Find the power series in \(x\) for the general solution of
\[\label{eq:7.2.32} y''+xy'+y={1\over 1-x}\]
Solution
The series for \({1\over 1-x}\) is given by
\[{1\over 1-x}=\sum_{n=0}^\infty x^n\nonumber\]
which converges on \((-1,1)\).
Since \(x=0\) is an ordinary point, Theorem 2 says we we will generate both the homogeneous and the nonhomogeneous solutions of \ref{eq:7.2.32} from
\[ \begin{align*} y &=\sum^\infty_{n=0}a_n(x-1)^n, \\[4pt] y' &=\sum^\infty_{n=1}na_n(x-1)^{n-1}, \\[4pt] y''&=\sum^\infty_{n=2}n(n-1)a_n(x-1)^{n-2} \end{align*}\nonumber\]
so, we get
\[\begin{aligned}\sum^\infty_{n=2}n(n-1)a_nx^{n-2}+x \sum^\infty_{n=1}na_nx^{n-1} +\sum^\infty_{n=0}a_nx^n= \sum_{n=2}^\infty n(n-1)a_nx^{n-2}+\sum^\infty_{n=1}na_nx^n + \sum^\infty_{n=0}a_nx^n=\sum_{n=0}^\infty x^n.\end{aligned}\nonumber \]
Running out terms we get
\[2a_2+\sum_{n=3}^\infty n(n-1)a_nx^{n-2}+\sum^\infty_{n=1}na_nx^n +a_0 +\sum^\infty_{n=1}a_nx^n=1+\sum_{n=1}^\infty x^n.\nonumber \]
Reindexing we get
\[2a_2+\sum_{n=1}^\infty (n+2)(n+1)a_{n+2}x^n+\sum^\infty_{n=1}na_nx^n +a_0+ \sum^\infty_{n=1}a_nx^n=1+\sum_{n=1}^\infty x^n.\nonumber \]

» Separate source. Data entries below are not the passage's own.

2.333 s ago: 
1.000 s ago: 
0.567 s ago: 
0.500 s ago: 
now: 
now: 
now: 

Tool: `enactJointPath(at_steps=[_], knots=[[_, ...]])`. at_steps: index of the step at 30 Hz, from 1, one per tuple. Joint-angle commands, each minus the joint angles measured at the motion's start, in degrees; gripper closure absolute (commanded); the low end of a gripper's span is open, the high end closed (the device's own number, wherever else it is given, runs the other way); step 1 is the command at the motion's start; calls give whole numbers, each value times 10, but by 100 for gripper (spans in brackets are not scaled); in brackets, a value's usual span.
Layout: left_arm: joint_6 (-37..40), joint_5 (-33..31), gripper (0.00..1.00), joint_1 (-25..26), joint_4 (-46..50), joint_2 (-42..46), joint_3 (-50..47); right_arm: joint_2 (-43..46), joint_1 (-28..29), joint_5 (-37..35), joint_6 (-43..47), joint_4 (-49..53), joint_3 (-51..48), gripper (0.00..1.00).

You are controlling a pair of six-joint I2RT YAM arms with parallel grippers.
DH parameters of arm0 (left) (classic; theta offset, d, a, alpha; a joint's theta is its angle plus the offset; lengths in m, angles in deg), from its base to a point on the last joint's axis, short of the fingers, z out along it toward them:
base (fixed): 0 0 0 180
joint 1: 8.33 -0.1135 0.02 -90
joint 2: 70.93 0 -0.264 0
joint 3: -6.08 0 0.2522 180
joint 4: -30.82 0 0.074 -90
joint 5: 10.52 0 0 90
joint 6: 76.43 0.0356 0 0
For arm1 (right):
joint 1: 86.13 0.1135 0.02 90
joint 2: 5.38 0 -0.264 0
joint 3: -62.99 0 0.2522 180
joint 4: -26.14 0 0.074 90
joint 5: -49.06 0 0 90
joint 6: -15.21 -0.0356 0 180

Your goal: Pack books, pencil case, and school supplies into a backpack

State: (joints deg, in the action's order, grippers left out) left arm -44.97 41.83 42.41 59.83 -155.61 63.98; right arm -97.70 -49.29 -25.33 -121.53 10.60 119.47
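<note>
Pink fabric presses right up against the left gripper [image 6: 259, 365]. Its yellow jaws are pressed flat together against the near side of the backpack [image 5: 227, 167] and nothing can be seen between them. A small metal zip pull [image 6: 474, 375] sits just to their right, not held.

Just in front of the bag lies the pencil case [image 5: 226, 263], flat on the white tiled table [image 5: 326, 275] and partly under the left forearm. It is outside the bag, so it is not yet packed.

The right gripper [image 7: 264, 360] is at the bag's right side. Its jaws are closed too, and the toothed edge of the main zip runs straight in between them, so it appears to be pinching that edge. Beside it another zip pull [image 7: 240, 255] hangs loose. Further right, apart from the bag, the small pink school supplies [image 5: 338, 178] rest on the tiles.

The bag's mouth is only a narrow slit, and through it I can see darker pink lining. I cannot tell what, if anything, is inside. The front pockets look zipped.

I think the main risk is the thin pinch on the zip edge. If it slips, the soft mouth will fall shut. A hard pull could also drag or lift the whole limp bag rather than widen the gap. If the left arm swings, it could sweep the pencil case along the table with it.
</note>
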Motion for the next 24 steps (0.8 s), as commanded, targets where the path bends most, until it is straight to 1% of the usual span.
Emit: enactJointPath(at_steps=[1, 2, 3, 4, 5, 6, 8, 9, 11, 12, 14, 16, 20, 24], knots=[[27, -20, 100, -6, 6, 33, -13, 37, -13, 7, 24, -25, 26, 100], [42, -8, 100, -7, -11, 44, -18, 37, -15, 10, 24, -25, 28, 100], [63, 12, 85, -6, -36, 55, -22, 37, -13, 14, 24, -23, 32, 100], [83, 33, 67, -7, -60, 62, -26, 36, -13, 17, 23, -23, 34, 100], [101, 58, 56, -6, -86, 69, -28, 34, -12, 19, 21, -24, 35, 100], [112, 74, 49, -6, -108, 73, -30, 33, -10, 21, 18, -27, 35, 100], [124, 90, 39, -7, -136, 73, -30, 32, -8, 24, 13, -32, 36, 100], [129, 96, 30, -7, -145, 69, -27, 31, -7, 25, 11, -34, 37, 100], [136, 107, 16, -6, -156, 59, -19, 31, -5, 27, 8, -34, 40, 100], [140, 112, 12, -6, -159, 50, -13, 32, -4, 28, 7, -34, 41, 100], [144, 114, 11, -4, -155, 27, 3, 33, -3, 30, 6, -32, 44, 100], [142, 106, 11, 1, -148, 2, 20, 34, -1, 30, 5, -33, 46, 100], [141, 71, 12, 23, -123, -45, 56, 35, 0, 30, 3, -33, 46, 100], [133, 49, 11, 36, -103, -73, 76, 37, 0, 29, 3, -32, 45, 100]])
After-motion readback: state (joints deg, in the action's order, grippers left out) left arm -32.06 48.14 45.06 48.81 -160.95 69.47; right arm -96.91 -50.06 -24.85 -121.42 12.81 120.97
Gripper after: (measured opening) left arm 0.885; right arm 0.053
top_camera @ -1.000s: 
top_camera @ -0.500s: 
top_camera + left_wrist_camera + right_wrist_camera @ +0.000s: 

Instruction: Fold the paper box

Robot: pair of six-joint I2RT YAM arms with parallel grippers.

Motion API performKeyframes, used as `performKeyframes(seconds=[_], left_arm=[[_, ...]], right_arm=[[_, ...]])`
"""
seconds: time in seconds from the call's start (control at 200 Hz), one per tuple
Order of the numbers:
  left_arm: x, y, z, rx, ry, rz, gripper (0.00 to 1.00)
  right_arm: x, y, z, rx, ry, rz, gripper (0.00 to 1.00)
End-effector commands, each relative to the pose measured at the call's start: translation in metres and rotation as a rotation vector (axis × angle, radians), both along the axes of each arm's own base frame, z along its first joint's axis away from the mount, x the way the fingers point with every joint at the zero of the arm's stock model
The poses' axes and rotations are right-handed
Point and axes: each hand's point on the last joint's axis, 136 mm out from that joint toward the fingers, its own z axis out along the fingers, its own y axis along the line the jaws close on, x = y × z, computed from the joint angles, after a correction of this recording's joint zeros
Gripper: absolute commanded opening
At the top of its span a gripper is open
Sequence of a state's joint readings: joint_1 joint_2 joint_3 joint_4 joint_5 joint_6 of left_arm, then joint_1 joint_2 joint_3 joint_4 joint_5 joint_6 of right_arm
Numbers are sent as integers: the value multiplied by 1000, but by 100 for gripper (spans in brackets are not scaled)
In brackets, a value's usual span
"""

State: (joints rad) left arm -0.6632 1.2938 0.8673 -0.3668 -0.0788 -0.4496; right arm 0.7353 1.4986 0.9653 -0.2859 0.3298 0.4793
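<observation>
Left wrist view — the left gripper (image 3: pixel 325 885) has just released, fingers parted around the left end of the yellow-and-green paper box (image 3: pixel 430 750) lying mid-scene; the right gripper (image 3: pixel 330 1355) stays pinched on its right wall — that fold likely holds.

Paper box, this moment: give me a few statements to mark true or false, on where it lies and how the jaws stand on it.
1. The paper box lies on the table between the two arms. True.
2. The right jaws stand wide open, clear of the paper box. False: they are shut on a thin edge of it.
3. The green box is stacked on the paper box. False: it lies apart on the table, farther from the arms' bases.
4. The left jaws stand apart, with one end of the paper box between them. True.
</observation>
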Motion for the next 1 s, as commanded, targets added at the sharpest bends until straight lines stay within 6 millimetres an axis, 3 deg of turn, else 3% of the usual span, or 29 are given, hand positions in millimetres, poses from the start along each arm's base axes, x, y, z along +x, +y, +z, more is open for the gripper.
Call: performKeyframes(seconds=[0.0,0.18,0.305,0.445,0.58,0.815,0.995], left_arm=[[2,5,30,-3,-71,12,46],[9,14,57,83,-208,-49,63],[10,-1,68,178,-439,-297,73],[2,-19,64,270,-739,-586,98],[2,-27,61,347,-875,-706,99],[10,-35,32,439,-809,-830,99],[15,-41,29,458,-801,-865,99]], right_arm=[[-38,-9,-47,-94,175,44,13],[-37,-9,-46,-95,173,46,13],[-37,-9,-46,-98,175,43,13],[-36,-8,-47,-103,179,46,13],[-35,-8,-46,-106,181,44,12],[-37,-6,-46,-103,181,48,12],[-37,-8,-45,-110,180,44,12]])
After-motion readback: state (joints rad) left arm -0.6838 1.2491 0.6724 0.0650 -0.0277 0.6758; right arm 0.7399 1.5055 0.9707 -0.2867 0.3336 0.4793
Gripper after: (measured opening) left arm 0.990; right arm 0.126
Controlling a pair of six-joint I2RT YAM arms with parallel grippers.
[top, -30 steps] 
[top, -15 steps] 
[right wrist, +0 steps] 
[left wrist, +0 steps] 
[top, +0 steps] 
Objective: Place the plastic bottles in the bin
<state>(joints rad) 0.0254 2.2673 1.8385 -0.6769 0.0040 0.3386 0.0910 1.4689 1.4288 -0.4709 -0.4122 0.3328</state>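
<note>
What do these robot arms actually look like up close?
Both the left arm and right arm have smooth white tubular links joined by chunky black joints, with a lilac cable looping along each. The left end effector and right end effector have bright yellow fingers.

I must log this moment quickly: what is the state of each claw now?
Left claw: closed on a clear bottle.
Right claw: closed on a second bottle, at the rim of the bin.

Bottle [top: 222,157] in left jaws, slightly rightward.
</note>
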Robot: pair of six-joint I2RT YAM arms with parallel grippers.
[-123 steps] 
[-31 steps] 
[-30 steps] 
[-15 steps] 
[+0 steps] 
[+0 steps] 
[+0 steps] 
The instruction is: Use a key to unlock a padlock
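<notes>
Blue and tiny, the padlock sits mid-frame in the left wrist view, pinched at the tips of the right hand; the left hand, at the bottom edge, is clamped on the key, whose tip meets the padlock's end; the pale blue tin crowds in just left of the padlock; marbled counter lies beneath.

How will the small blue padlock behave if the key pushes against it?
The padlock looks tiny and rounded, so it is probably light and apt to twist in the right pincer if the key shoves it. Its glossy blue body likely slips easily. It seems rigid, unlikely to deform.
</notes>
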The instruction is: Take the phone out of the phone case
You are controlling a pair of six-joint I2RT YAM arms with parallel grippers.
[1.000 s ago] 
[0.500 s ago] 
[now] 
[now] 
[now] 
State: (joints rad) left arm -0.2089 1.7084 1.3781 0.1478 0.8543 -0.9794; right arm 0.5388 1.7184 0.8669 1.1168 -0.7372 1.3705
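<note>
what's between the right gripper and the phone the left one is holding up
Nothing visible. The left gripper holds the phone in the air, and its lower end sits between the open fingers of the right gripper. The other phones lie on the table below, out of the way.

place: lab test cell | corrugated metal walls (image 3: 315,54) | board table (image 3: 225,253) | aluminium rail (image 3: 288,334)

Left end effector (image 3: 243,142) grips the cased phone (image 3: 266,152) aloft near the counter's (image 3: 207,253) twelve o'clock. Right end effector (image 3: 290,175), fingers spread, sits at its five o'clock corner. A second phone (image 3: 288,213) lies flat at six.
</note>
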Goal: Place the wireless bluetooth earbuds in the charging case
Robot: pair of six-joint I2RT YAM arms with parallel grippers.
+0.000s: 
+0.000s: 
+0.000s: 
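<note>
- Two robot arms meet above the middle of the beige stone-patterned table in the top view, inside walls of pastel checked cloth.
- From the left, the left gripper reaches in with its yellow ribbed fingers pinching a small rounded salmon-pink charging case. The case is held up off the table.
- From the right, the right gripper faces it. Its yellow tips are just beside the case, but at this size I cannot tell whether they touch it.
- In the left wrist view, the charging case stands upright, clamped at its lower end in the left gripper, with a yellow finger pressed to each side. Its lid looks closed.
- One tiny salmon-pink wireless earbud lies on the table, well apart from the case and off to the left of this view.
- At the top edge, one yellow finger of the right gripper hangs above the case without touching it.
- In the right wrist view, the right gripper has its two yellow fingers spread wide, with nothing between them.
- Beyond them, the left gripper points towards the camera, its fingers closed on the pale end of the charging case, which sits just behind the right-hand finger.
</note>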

We now collect like terms to obtain
\[(2a_2+a_0)+\sum_{n=1}^\infty [(n+2)(n+1)a_{n+2}+(n+1)a_n]x^n=1+\sum_{n=1}^\infty x^n.\nonumber \]
Equating coefficients we get
\[\begin{aligned}a_2&= -{1\over 2}a_0+{1\over 2},\\a_{n+2}&={-a_n\over n+2}+{1\over (n+2)(n+1)}, \quad n=1,2,3,\cdots\end{aligned}\nonumber\]
Now substituting \(n=1,2,3,\cdots\) into the last equation yields
\[\begin{aligned} a_3 &= -{1\over3}a_1+{1\over 6}, \\[4pt]a_4 &= -{1\over 4}a_2+{1\over 12}={1\over 8}a_0-{1\over 24},\\[4pt]a_5&=-{1\over 5}a_3+{1\over 20}={1\over 15}a_1+{1\over 60},\cdots \end{aligned}\nonumber \]
Thus,
\[\begin{aligned}y&=a_0+a_1x-({1\over 2}a_0-{1\over 2})x^2-({1\over 3}a_1-{1\over 6})x^3+({1\over 8}a_0-{1\over 24})x^4+({1\over 15}a_1+{1\over 60})x^5+\cdots\\&=a_0(1-{1\over 2}x^2+{1\over 8}x^4+\cdots)+a_1(x-{1\over 3}x^3+{1\over 15}x^5+\cdots)+({1\over 2}x^2+{1\over 6}x^3-{1\over 24}x^4+{1\over 60}x^5+\cdots)\end{aligned}\nonumber\]
is the power series in \(x\) for the general solution of Equation \ref{eq:7.2.32} defined on \((-1,1)\).